Le président du tribunal a désigné M. Marowski, premier conseiller, pour statuer sur les demandes de référé en application de l’article L. 511-2 du code de justice administrative.
Les parties ont été régulièrement averties du jour de l’audience.
Ont été entendus au cours de l’audience publique du 28 août 2025 à 11h00 :
— le rapport de M. Marowski, juge des référés,
— les observations de Me Cantarovitch, substituant Me Fouret, avocat de M. E et de Mme D ;
— et les observations de la représentante de la rectrice de l’académie de Nantes.
La clôture de l’instruction a été prononcée à l’issue de l’audience.
Considérant ce qui suit :
1. M. E et Mme D demandent au juge des référés, sur le fondement de l’article L. 521-1 du code de justice administrative, d’ordonner la suspension de l’exécution de la décision du 16 juillet 2025 par laquelle la directrice académique des services de l’éducation nationale de la Sarthe a mis en demeure Mme D de scolariser son fils A dans un établissement scolaire public ou privé, au plus tard pour la rentrée du 1er septembre 2025.

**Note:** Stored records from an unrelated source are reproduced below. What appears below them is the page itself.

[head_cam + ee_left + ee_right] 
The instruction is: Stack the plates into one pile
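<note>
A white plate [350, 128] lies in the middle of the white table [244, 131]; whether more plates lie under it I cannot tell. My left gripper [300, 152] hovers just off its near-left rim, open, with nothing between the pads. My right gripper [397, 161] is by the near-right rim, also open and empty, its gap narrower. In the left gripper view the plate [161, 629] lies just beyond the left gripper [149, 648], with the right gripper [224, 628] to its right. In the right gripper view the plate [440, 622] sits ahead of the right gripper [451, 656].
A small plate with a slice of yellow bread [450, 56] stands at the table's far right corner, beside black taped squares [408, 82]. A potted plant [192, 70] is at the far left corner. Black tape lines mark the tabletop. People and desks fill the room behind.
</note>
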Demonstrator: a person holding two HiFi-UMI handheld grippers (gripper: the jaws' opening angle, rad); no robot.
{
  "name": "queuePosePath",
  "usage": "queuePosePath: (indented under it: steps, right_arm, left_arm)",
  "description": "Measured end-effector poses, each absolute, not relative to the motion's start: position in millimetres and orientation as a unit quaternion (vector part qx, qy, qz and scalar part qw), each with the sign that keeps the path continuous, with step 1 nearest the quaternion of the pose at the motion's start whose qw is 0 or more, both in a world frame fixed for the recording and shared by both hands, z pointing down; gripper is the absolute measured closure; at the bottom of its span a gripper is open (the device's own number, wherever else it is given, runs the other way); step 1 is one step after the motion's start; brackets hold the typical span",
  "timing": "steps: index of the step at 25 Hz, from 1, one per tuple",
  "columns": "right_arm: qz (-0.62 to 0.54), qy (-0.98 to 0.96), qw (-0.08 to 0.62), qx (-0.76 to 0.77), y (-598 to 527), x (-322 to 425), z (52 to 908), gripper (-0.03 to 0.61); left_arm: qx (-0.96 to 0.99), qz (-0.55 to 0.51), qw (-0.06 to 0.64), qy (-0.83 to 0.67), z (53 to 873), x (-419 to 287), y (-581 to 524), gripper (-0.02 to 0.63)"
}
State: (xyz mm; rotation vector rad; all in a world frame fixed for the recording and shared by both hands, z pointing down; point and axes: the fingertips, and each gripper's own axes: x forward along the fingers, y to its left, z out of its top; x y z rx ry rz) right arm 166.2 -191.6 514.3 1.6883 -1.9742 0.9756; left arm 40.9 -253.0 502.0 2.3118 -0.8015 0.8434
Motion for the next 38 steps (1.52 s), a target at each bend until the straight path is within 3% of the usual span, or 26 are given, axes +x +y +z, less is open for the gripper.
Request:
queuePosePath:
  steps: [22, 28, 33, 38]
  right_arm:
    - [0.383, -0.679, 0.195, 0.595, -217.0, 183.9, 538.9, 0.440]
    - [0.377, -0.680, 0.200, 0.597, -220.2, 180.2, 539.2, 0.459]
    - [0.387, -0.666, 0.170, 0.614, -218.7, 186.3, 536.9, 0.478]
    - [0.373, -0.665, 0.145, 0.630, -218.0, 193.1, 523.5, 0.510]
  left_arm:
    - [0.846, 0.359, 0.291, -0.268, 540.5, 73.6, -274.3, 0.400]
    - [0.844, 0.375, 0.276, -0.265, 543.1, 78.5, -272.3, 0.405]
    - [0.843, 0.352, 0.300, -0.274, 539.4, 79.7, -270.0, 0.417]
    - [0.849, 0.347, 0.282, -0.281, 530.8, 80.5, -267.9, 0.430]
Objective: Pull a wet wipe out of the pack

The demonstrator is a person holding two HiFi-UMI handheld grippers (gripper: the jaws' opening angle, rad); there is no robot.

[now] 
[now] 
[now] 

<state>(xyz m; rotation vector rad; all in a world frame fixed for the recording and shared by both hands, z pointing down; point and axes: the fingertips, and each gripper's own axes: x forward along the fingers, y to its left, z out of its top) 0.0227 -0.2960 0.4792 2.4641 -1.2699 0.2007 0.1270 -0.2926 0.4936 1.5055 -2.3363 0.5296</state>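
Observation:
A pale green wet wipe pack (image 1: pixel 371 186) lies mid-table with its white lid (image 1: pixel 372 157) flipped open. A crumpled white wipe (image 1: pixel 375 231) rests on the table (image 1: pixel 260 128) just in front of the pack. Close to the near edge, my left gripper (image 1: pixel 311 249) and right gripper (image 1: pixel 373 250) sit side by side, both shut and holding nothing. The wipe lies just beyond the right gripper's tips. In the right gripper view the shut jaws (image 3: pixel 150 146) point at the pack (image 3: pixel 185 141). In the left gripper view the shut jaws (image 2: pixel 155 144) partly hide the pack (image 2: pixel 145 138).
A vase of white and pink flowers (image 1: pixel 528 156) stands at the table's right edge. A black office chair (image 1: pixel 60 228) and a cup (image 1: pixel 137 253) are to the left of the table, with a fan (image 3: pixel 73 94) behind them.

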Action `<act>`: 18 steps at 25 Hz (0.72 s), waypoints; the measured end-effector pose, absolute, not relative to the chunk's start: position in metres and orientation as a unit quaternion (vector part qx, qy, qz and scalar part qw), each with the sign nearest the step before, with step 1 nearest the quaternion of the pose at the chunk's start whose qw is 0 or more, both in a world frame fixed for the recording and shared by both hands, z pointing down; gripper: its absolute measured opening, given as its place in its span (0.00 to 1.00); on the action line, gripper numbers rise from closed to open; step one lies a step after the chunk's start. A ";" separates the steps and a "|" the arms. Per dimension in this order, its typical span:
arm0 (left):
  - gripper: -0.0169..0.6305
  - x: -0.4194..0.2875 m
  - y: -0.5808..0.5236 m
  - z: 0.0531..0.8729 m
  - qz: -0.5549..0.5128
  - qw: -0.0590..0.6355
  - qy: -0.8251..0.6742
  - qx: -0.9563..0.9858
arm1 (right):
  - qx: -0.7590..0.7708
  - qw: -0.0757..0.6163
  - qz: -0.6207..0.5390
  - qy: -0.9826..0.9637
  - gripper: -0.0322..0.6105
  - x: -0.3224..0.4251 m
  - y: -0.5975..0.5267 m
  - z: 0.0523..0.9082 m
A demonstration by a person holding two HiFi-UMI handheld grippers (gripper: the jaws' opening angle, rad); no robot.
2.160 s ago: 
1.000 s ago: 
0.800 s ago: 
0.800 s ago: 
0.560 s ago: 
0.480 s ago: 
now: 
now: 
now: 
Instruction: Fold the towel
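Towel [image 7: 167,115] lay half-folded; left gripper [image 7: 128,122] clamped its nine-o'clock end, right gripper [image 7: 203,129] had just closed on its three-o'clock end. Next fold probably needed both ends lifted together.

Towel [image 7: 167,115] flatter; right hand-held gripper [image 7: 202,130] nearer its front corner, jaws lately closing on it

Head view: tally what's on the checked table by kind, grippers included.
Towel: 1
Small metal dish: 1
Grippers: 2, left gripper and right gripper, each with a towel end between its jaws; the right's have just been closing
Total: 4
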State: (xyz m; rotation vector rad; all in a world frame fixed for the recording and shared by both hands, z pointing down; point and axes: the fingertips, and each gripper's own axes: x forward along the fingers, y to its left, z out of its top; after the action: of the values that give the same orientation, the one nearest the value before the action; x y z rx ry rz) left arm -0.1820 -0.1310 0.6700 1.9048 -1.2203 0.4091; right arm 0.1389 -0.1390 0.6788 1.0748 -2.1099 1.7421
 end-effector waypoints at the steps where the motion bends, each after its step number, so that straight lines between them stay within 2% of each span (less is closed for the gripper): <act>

Sur les conclusions présentées au titre de l’article L. 521-1 du code de justice administrative :
2. Aux termes de l’article L. 521-1 du code de justice administrative : « Quand une décision administrative, même de rejet, fait l’objet d’une requête en annulation ou en réformation, le juge des référés, saisi d’une demande en ce sens, peut ordonner la suspension de l’exécution de cette décision, ou de certains de ses effets, lorsque l’urgence le justifie et qu’il est fait état d’un moyen propre à créer, en l’état de l’instruction, un doute sérieux quant à la légalité de la décision () ».
3. Aucun des moyens invoqués par M. E et Mme D, tels qu’énoncés dans les visas de cette ordonnance, ne paraît, en l’état de l’instruction, de nature à faire naître un doute sérieux quant à la légalité de la décision contestée.
4. Il y a lieu, en conséquence, et sans qu’il soit besoin de se prononcer sur la condition d’urgence, de rejeter la requête de M. E et Mme D en toutes ses conclusions.
O R D O N N E :
Article 1er : La requête présentée par M. E et Mme D est rejetée.
Article 2 : La présente ordonnance sera notifiée à M. C E, à Mme B D et à la rectrice de l’académie de Nantes.
Fait à Nantes, le 2 septembre 2025.
Le juge des référés,
Y. MAROWSKI
La greffière,
L. LÉCUYERLa République mande et ordonne à la ministre d’Etat, ministre de l’éducation nationale, de l’enseignement supérieur et de la recherche en ce qui le concerne ou à tous commissaires de justice à ce requis en ce qui concerne les voies de droit commun contre les parties privées, de pourvoir à l’exécution de la présente décision.